Butchering is the most distasteful part of a hunter's work—a job to be sublet when you can; but sometimes you can't.

When an animal is shot, the first thing to do is to bleed it, unless the bullet itself has gone clean through and left a large hole of exit through which much blood has drained.

Even birds and fish should be bled as soon as secured. The meat keeps better, and, in the case of a bird, the feathers are more easily plucked. Speaking, now, of large game, do not drop your gun and rush in on a dying beast to stick it, for it might prove an ugly customer in its death struggle. First put a bullet through its heart or spine.

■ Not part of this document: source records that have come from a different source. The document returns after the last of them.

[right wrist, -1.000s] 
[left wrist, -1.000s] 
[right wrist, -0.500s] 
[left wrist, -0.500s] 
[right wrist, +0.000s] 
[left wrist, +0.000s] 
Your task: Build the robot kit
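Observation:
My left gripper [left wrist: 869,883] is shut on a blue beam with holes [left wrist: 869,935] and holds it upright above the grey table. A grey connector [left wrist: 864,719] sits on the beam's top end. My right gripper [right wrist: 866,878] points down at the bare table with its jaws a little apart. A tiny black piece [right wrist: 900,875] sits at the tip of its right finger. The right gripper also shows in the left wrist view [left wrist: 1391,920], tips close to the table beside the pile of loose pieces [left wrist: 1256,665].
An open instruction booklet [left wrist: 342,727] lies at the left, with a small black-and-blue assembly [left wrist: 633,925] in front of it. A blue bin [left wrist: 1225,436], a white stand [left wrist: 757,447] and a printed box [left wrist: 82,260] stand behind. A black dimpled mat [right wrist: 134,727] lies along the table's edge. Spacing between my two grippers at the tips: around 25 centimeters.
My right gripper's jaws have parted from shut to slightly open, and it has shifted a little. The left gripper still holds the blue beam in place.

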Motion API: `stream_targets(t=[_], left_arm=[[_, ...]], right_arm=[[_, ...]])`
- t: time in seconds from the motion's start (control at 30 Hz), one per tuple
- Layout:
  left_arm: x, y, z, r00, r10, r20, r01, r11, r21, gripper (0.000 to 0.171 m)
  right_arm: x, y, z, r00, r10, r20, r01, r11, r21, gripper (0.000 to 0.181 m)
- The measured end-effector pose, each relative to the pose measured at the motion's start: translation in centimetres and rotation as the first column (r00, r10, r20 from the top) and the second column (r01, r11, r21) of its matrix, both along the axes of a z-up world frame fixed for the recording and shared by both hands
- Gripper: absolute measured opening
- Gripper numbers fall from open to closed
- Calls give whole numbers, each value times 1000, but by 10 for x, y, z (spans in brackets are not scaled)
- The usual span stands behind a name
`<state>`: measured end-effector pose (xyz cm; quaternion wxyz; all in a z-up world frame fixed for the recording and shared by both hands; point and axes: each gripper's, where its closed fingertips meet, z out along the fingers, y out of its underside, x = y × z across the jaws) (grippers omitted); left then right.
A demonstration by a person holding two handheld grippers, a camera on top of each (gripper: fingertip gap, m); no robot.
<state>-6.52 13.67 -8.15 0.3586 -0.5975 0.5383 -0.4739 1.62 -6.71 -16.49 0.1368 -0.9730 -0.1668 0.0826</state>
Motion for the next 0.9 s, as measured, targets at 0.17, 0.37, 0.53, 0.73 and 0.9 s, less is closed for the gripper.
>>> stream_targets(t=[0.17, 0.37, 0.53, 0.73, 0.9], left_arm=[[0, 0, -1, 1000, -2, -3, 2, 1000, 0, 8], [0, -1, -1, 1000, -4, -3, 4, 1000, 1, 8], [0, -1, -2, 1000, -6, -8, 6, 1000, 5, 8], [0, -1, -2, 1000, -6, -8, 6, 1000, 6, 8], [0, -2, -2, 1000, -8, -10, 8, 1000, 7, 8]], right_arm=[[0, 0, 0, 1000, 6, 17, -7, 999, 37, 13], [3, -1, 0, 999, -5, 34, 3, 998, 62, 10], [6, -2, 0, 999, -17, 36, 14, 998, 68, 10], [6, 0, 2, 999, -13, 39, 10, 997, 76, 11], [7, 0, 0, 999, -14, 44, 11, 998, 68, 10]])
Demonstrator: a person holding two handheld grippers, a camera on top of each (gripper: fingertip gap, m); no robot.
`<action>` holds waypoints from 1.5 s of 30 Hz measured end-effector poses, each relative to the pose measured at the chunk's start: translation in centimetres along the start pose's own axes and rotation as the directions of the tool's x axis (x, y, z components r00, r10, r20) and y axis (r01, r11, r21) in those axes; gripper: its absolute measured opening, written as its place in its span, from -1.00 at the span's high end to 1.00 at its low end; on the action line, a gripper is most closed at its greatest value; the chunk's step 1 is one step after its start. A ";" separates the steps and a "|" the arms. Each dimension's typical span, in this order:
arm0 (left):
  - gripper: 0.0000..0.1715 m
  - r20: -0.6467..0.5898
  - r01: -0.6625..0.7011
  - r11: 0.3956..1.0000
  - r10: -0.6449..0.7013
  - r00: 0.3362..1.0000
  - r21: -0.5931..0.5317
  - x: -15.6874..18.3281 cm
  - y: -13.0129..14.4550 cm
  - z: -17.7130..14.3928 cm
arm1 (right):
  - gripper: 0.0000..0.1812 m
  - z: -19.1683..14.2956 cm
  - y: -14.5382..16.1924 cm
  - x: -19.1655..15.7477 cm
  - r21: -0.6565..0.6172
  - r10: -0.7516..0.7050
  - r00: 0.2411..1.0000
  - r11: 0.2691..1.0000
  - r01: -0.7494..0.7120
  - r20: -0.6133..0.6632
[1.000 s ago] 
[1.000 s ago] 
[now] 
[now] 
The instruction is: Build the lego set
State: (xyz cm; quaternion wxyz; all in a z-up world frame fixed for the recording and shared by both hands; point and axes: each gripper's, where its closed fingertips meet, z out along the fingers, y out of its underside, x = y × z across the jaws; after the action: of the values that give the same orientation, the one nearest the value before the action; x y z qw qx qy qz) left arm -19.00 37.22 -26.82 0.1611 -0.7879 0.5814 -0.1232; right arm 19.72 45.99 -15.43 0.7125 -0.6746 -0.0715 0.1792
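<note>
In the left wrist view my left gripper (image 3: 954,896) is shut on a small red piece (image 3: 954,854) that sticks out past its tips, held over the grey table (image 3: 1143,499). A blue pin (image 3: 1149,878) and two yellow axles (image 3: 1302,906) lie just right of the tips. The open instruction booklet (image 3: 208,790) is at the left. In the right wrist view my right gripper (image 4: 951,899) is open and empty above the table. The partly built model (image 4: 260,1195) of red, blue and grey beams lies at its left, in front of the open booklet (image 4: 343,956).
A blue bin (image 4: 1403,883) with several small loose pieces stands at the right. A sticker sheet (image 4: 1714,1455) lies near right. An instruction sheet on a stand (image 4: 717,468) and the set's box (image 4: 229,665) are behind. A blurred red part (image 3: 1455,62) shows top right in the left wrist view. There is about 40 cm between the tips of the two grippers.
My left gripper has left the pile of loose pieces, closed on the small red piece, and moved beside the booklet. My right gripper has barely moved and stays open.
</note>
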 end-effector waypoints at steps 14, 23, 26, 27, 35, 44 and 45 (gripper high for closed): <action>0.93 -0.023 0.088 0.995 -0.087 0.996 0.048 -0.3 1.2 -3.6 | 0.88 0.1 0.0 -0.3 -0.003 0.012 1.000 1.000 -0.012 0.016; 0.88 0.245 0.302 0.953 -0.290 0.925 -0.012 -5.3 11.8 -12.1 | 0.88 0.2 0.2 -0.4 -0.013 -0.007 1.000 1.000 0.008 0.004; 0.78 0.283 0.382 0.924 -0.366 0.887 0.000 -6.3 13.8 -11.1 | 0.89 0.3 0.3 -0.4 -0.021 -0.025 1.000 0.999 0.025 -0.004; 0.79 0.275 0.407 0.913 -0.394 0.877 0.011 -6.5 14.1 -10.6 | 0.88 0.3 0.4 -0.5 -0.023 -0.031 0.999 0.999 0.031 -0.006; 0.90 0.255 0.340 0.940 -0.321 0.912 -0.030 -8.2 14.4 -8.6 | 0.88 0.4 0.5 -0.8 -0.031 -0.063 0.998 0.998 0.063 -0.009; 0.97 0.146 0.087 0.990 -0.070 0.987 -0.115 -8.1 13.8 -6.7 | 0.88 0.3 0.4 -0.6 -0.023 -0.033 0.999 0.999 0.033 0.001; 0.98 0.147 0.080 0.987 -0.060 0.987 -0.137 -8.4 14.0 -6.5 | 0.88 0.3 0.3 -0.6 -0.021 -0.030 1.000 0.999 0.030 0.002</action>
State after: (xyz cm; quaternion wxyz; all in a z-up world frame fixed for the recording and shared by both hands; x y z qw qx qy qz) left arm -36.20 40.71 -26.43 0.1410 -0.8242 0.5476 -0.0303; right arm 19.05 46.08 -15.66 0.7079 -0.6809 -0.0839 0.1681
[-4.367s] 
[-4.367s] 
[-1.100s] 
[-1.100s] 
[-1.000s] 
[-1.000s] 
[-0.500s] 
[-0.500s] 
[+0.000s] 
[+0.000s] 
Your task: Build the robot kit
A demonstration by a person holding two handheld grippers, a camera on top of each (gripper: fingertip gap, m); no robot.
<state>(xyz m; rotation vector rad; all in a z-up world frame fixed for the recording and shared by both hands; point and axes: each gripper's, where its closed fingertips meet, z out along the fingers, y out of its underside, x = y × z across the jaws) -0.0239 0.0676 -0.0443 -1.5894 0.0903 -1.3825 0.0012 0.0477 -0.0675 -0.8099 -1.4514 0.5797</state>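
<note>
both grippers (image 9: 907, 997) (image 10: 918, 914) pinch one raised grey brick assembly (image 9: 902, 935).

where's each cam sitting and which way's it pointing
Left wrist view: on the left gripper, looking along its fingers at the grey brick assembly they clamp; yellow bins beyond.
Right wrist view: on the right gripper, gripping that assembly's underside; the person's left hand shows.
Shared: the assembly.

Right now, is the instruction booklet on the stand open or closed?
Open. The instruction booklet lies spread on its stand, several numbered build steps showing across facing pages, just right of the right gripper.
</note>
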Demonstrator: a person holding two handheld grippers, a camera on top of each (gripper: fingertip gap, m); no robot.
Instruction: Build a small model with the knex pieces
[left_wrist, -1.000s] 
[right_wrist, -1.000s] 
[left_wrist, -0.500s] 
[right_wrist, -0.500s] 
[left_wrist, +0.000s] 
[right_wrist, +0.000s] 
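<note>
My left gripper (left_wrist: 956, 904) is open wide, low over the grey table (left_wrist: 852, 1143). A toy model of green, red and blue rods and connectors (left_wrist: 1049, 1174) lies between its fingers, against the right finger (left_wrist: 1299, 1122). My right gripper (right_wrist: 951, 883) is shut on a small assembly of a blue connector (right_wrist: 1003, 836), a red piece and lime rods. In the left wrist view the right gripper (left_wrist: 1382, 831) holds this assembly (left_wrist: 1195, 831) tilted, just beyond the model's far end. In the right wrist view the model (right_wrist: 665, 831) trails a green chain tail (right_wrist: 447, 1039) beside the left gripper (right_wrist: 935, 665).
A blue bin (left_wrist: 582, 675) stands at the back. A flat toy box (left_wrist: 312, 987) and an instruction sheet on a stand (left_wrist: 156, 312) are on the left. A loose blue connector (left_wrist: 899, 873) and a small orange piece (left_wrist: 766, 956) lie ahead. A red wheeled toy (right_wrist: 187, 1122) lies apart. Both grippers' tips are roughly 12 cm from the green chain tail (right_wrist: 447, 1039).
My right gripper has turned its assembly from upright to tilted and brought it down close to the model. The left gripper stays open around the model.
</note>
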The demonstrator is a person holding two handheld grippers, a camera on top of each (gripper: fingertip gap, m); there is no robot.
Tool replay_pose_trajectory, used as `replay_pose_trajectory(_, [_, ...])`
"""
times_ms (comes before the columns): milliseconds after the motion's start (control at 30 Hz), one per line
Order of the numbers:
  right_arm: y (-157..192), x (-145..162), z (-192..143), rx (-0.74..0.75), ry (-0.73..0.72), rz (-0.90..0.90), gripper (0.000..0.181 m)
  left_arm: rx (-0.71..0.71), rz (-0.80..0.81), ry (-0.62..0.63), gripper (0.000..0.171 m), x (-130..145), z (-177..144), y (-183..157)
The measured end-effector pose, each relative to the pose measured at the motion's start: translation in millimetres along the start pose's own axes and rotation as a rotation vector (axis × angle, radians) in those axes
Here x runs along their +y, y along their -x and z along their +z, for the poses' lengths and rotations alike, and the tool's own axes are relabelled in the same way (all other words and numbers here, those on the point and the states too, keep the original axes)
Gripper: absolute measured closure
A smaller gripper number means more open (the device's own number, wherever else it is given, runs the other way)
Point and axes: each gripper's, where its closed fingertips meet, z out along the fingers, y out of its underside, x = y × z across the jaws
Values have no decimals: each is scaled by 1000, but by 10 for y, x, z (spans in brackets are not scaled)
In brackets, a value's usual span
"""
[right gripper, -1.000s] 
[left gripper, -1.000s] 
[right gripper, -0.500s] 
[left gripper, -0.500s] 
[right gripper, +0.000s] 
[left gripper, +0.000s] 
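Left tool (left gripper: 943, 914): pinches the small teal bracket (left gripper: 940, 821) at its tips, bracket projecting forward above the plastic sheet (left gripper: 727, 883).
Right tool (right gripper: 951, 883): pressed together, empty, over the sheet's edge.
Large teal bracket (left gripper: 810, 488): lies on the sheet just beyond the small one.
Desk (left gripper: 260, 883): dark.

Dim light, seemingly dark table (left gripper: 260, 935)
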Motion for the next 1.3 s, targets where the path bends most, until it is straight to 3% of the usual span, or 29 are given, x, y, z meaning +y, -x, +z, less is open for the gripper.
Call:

To cut a deer's throat would ruin the head for mounting. Twist its head to one side, with the throat downhill, if possible, so that blood will not flow over the hide; then stick your knife in at the point of the breast, just in front of the sternum or breastbone, and work the point of the knife two or three inches back and forth, close up to the backbone, so as to sever the great blood-vessels. Then if you must hurry on, perhaps after another animal, toss some brush over the carcass, or hang a handkerchief over it, to suggest a trap, and make a brush blaze here and there as you go along, to guide you back to the spot.

If practicable, remove the entrails at once. To do this, it is not necessary to hang the animal up.

If you are in a hurry, or if the camp is not far away, it will do merely to take out the paunch and intestines ; but if this is neglected gas will accumulate and putrefaction will soon set in. A bear, especially, will soon spoil, because the fur keeps in the vital heat, so that the body will smoke when opened, even after it has lain a long time in hard-freezing weather.

If the animal is not to be butchered on the spot, slit the skin only from vent to stomach, using the point of the knife, and taking care not to rupture the paunch. Sever the intestine at the rectum, cut the genitals free, then cut off the gullet as high as you can above the stomach, and pull all out. The carcass should lie so that this is done toward the downhill side.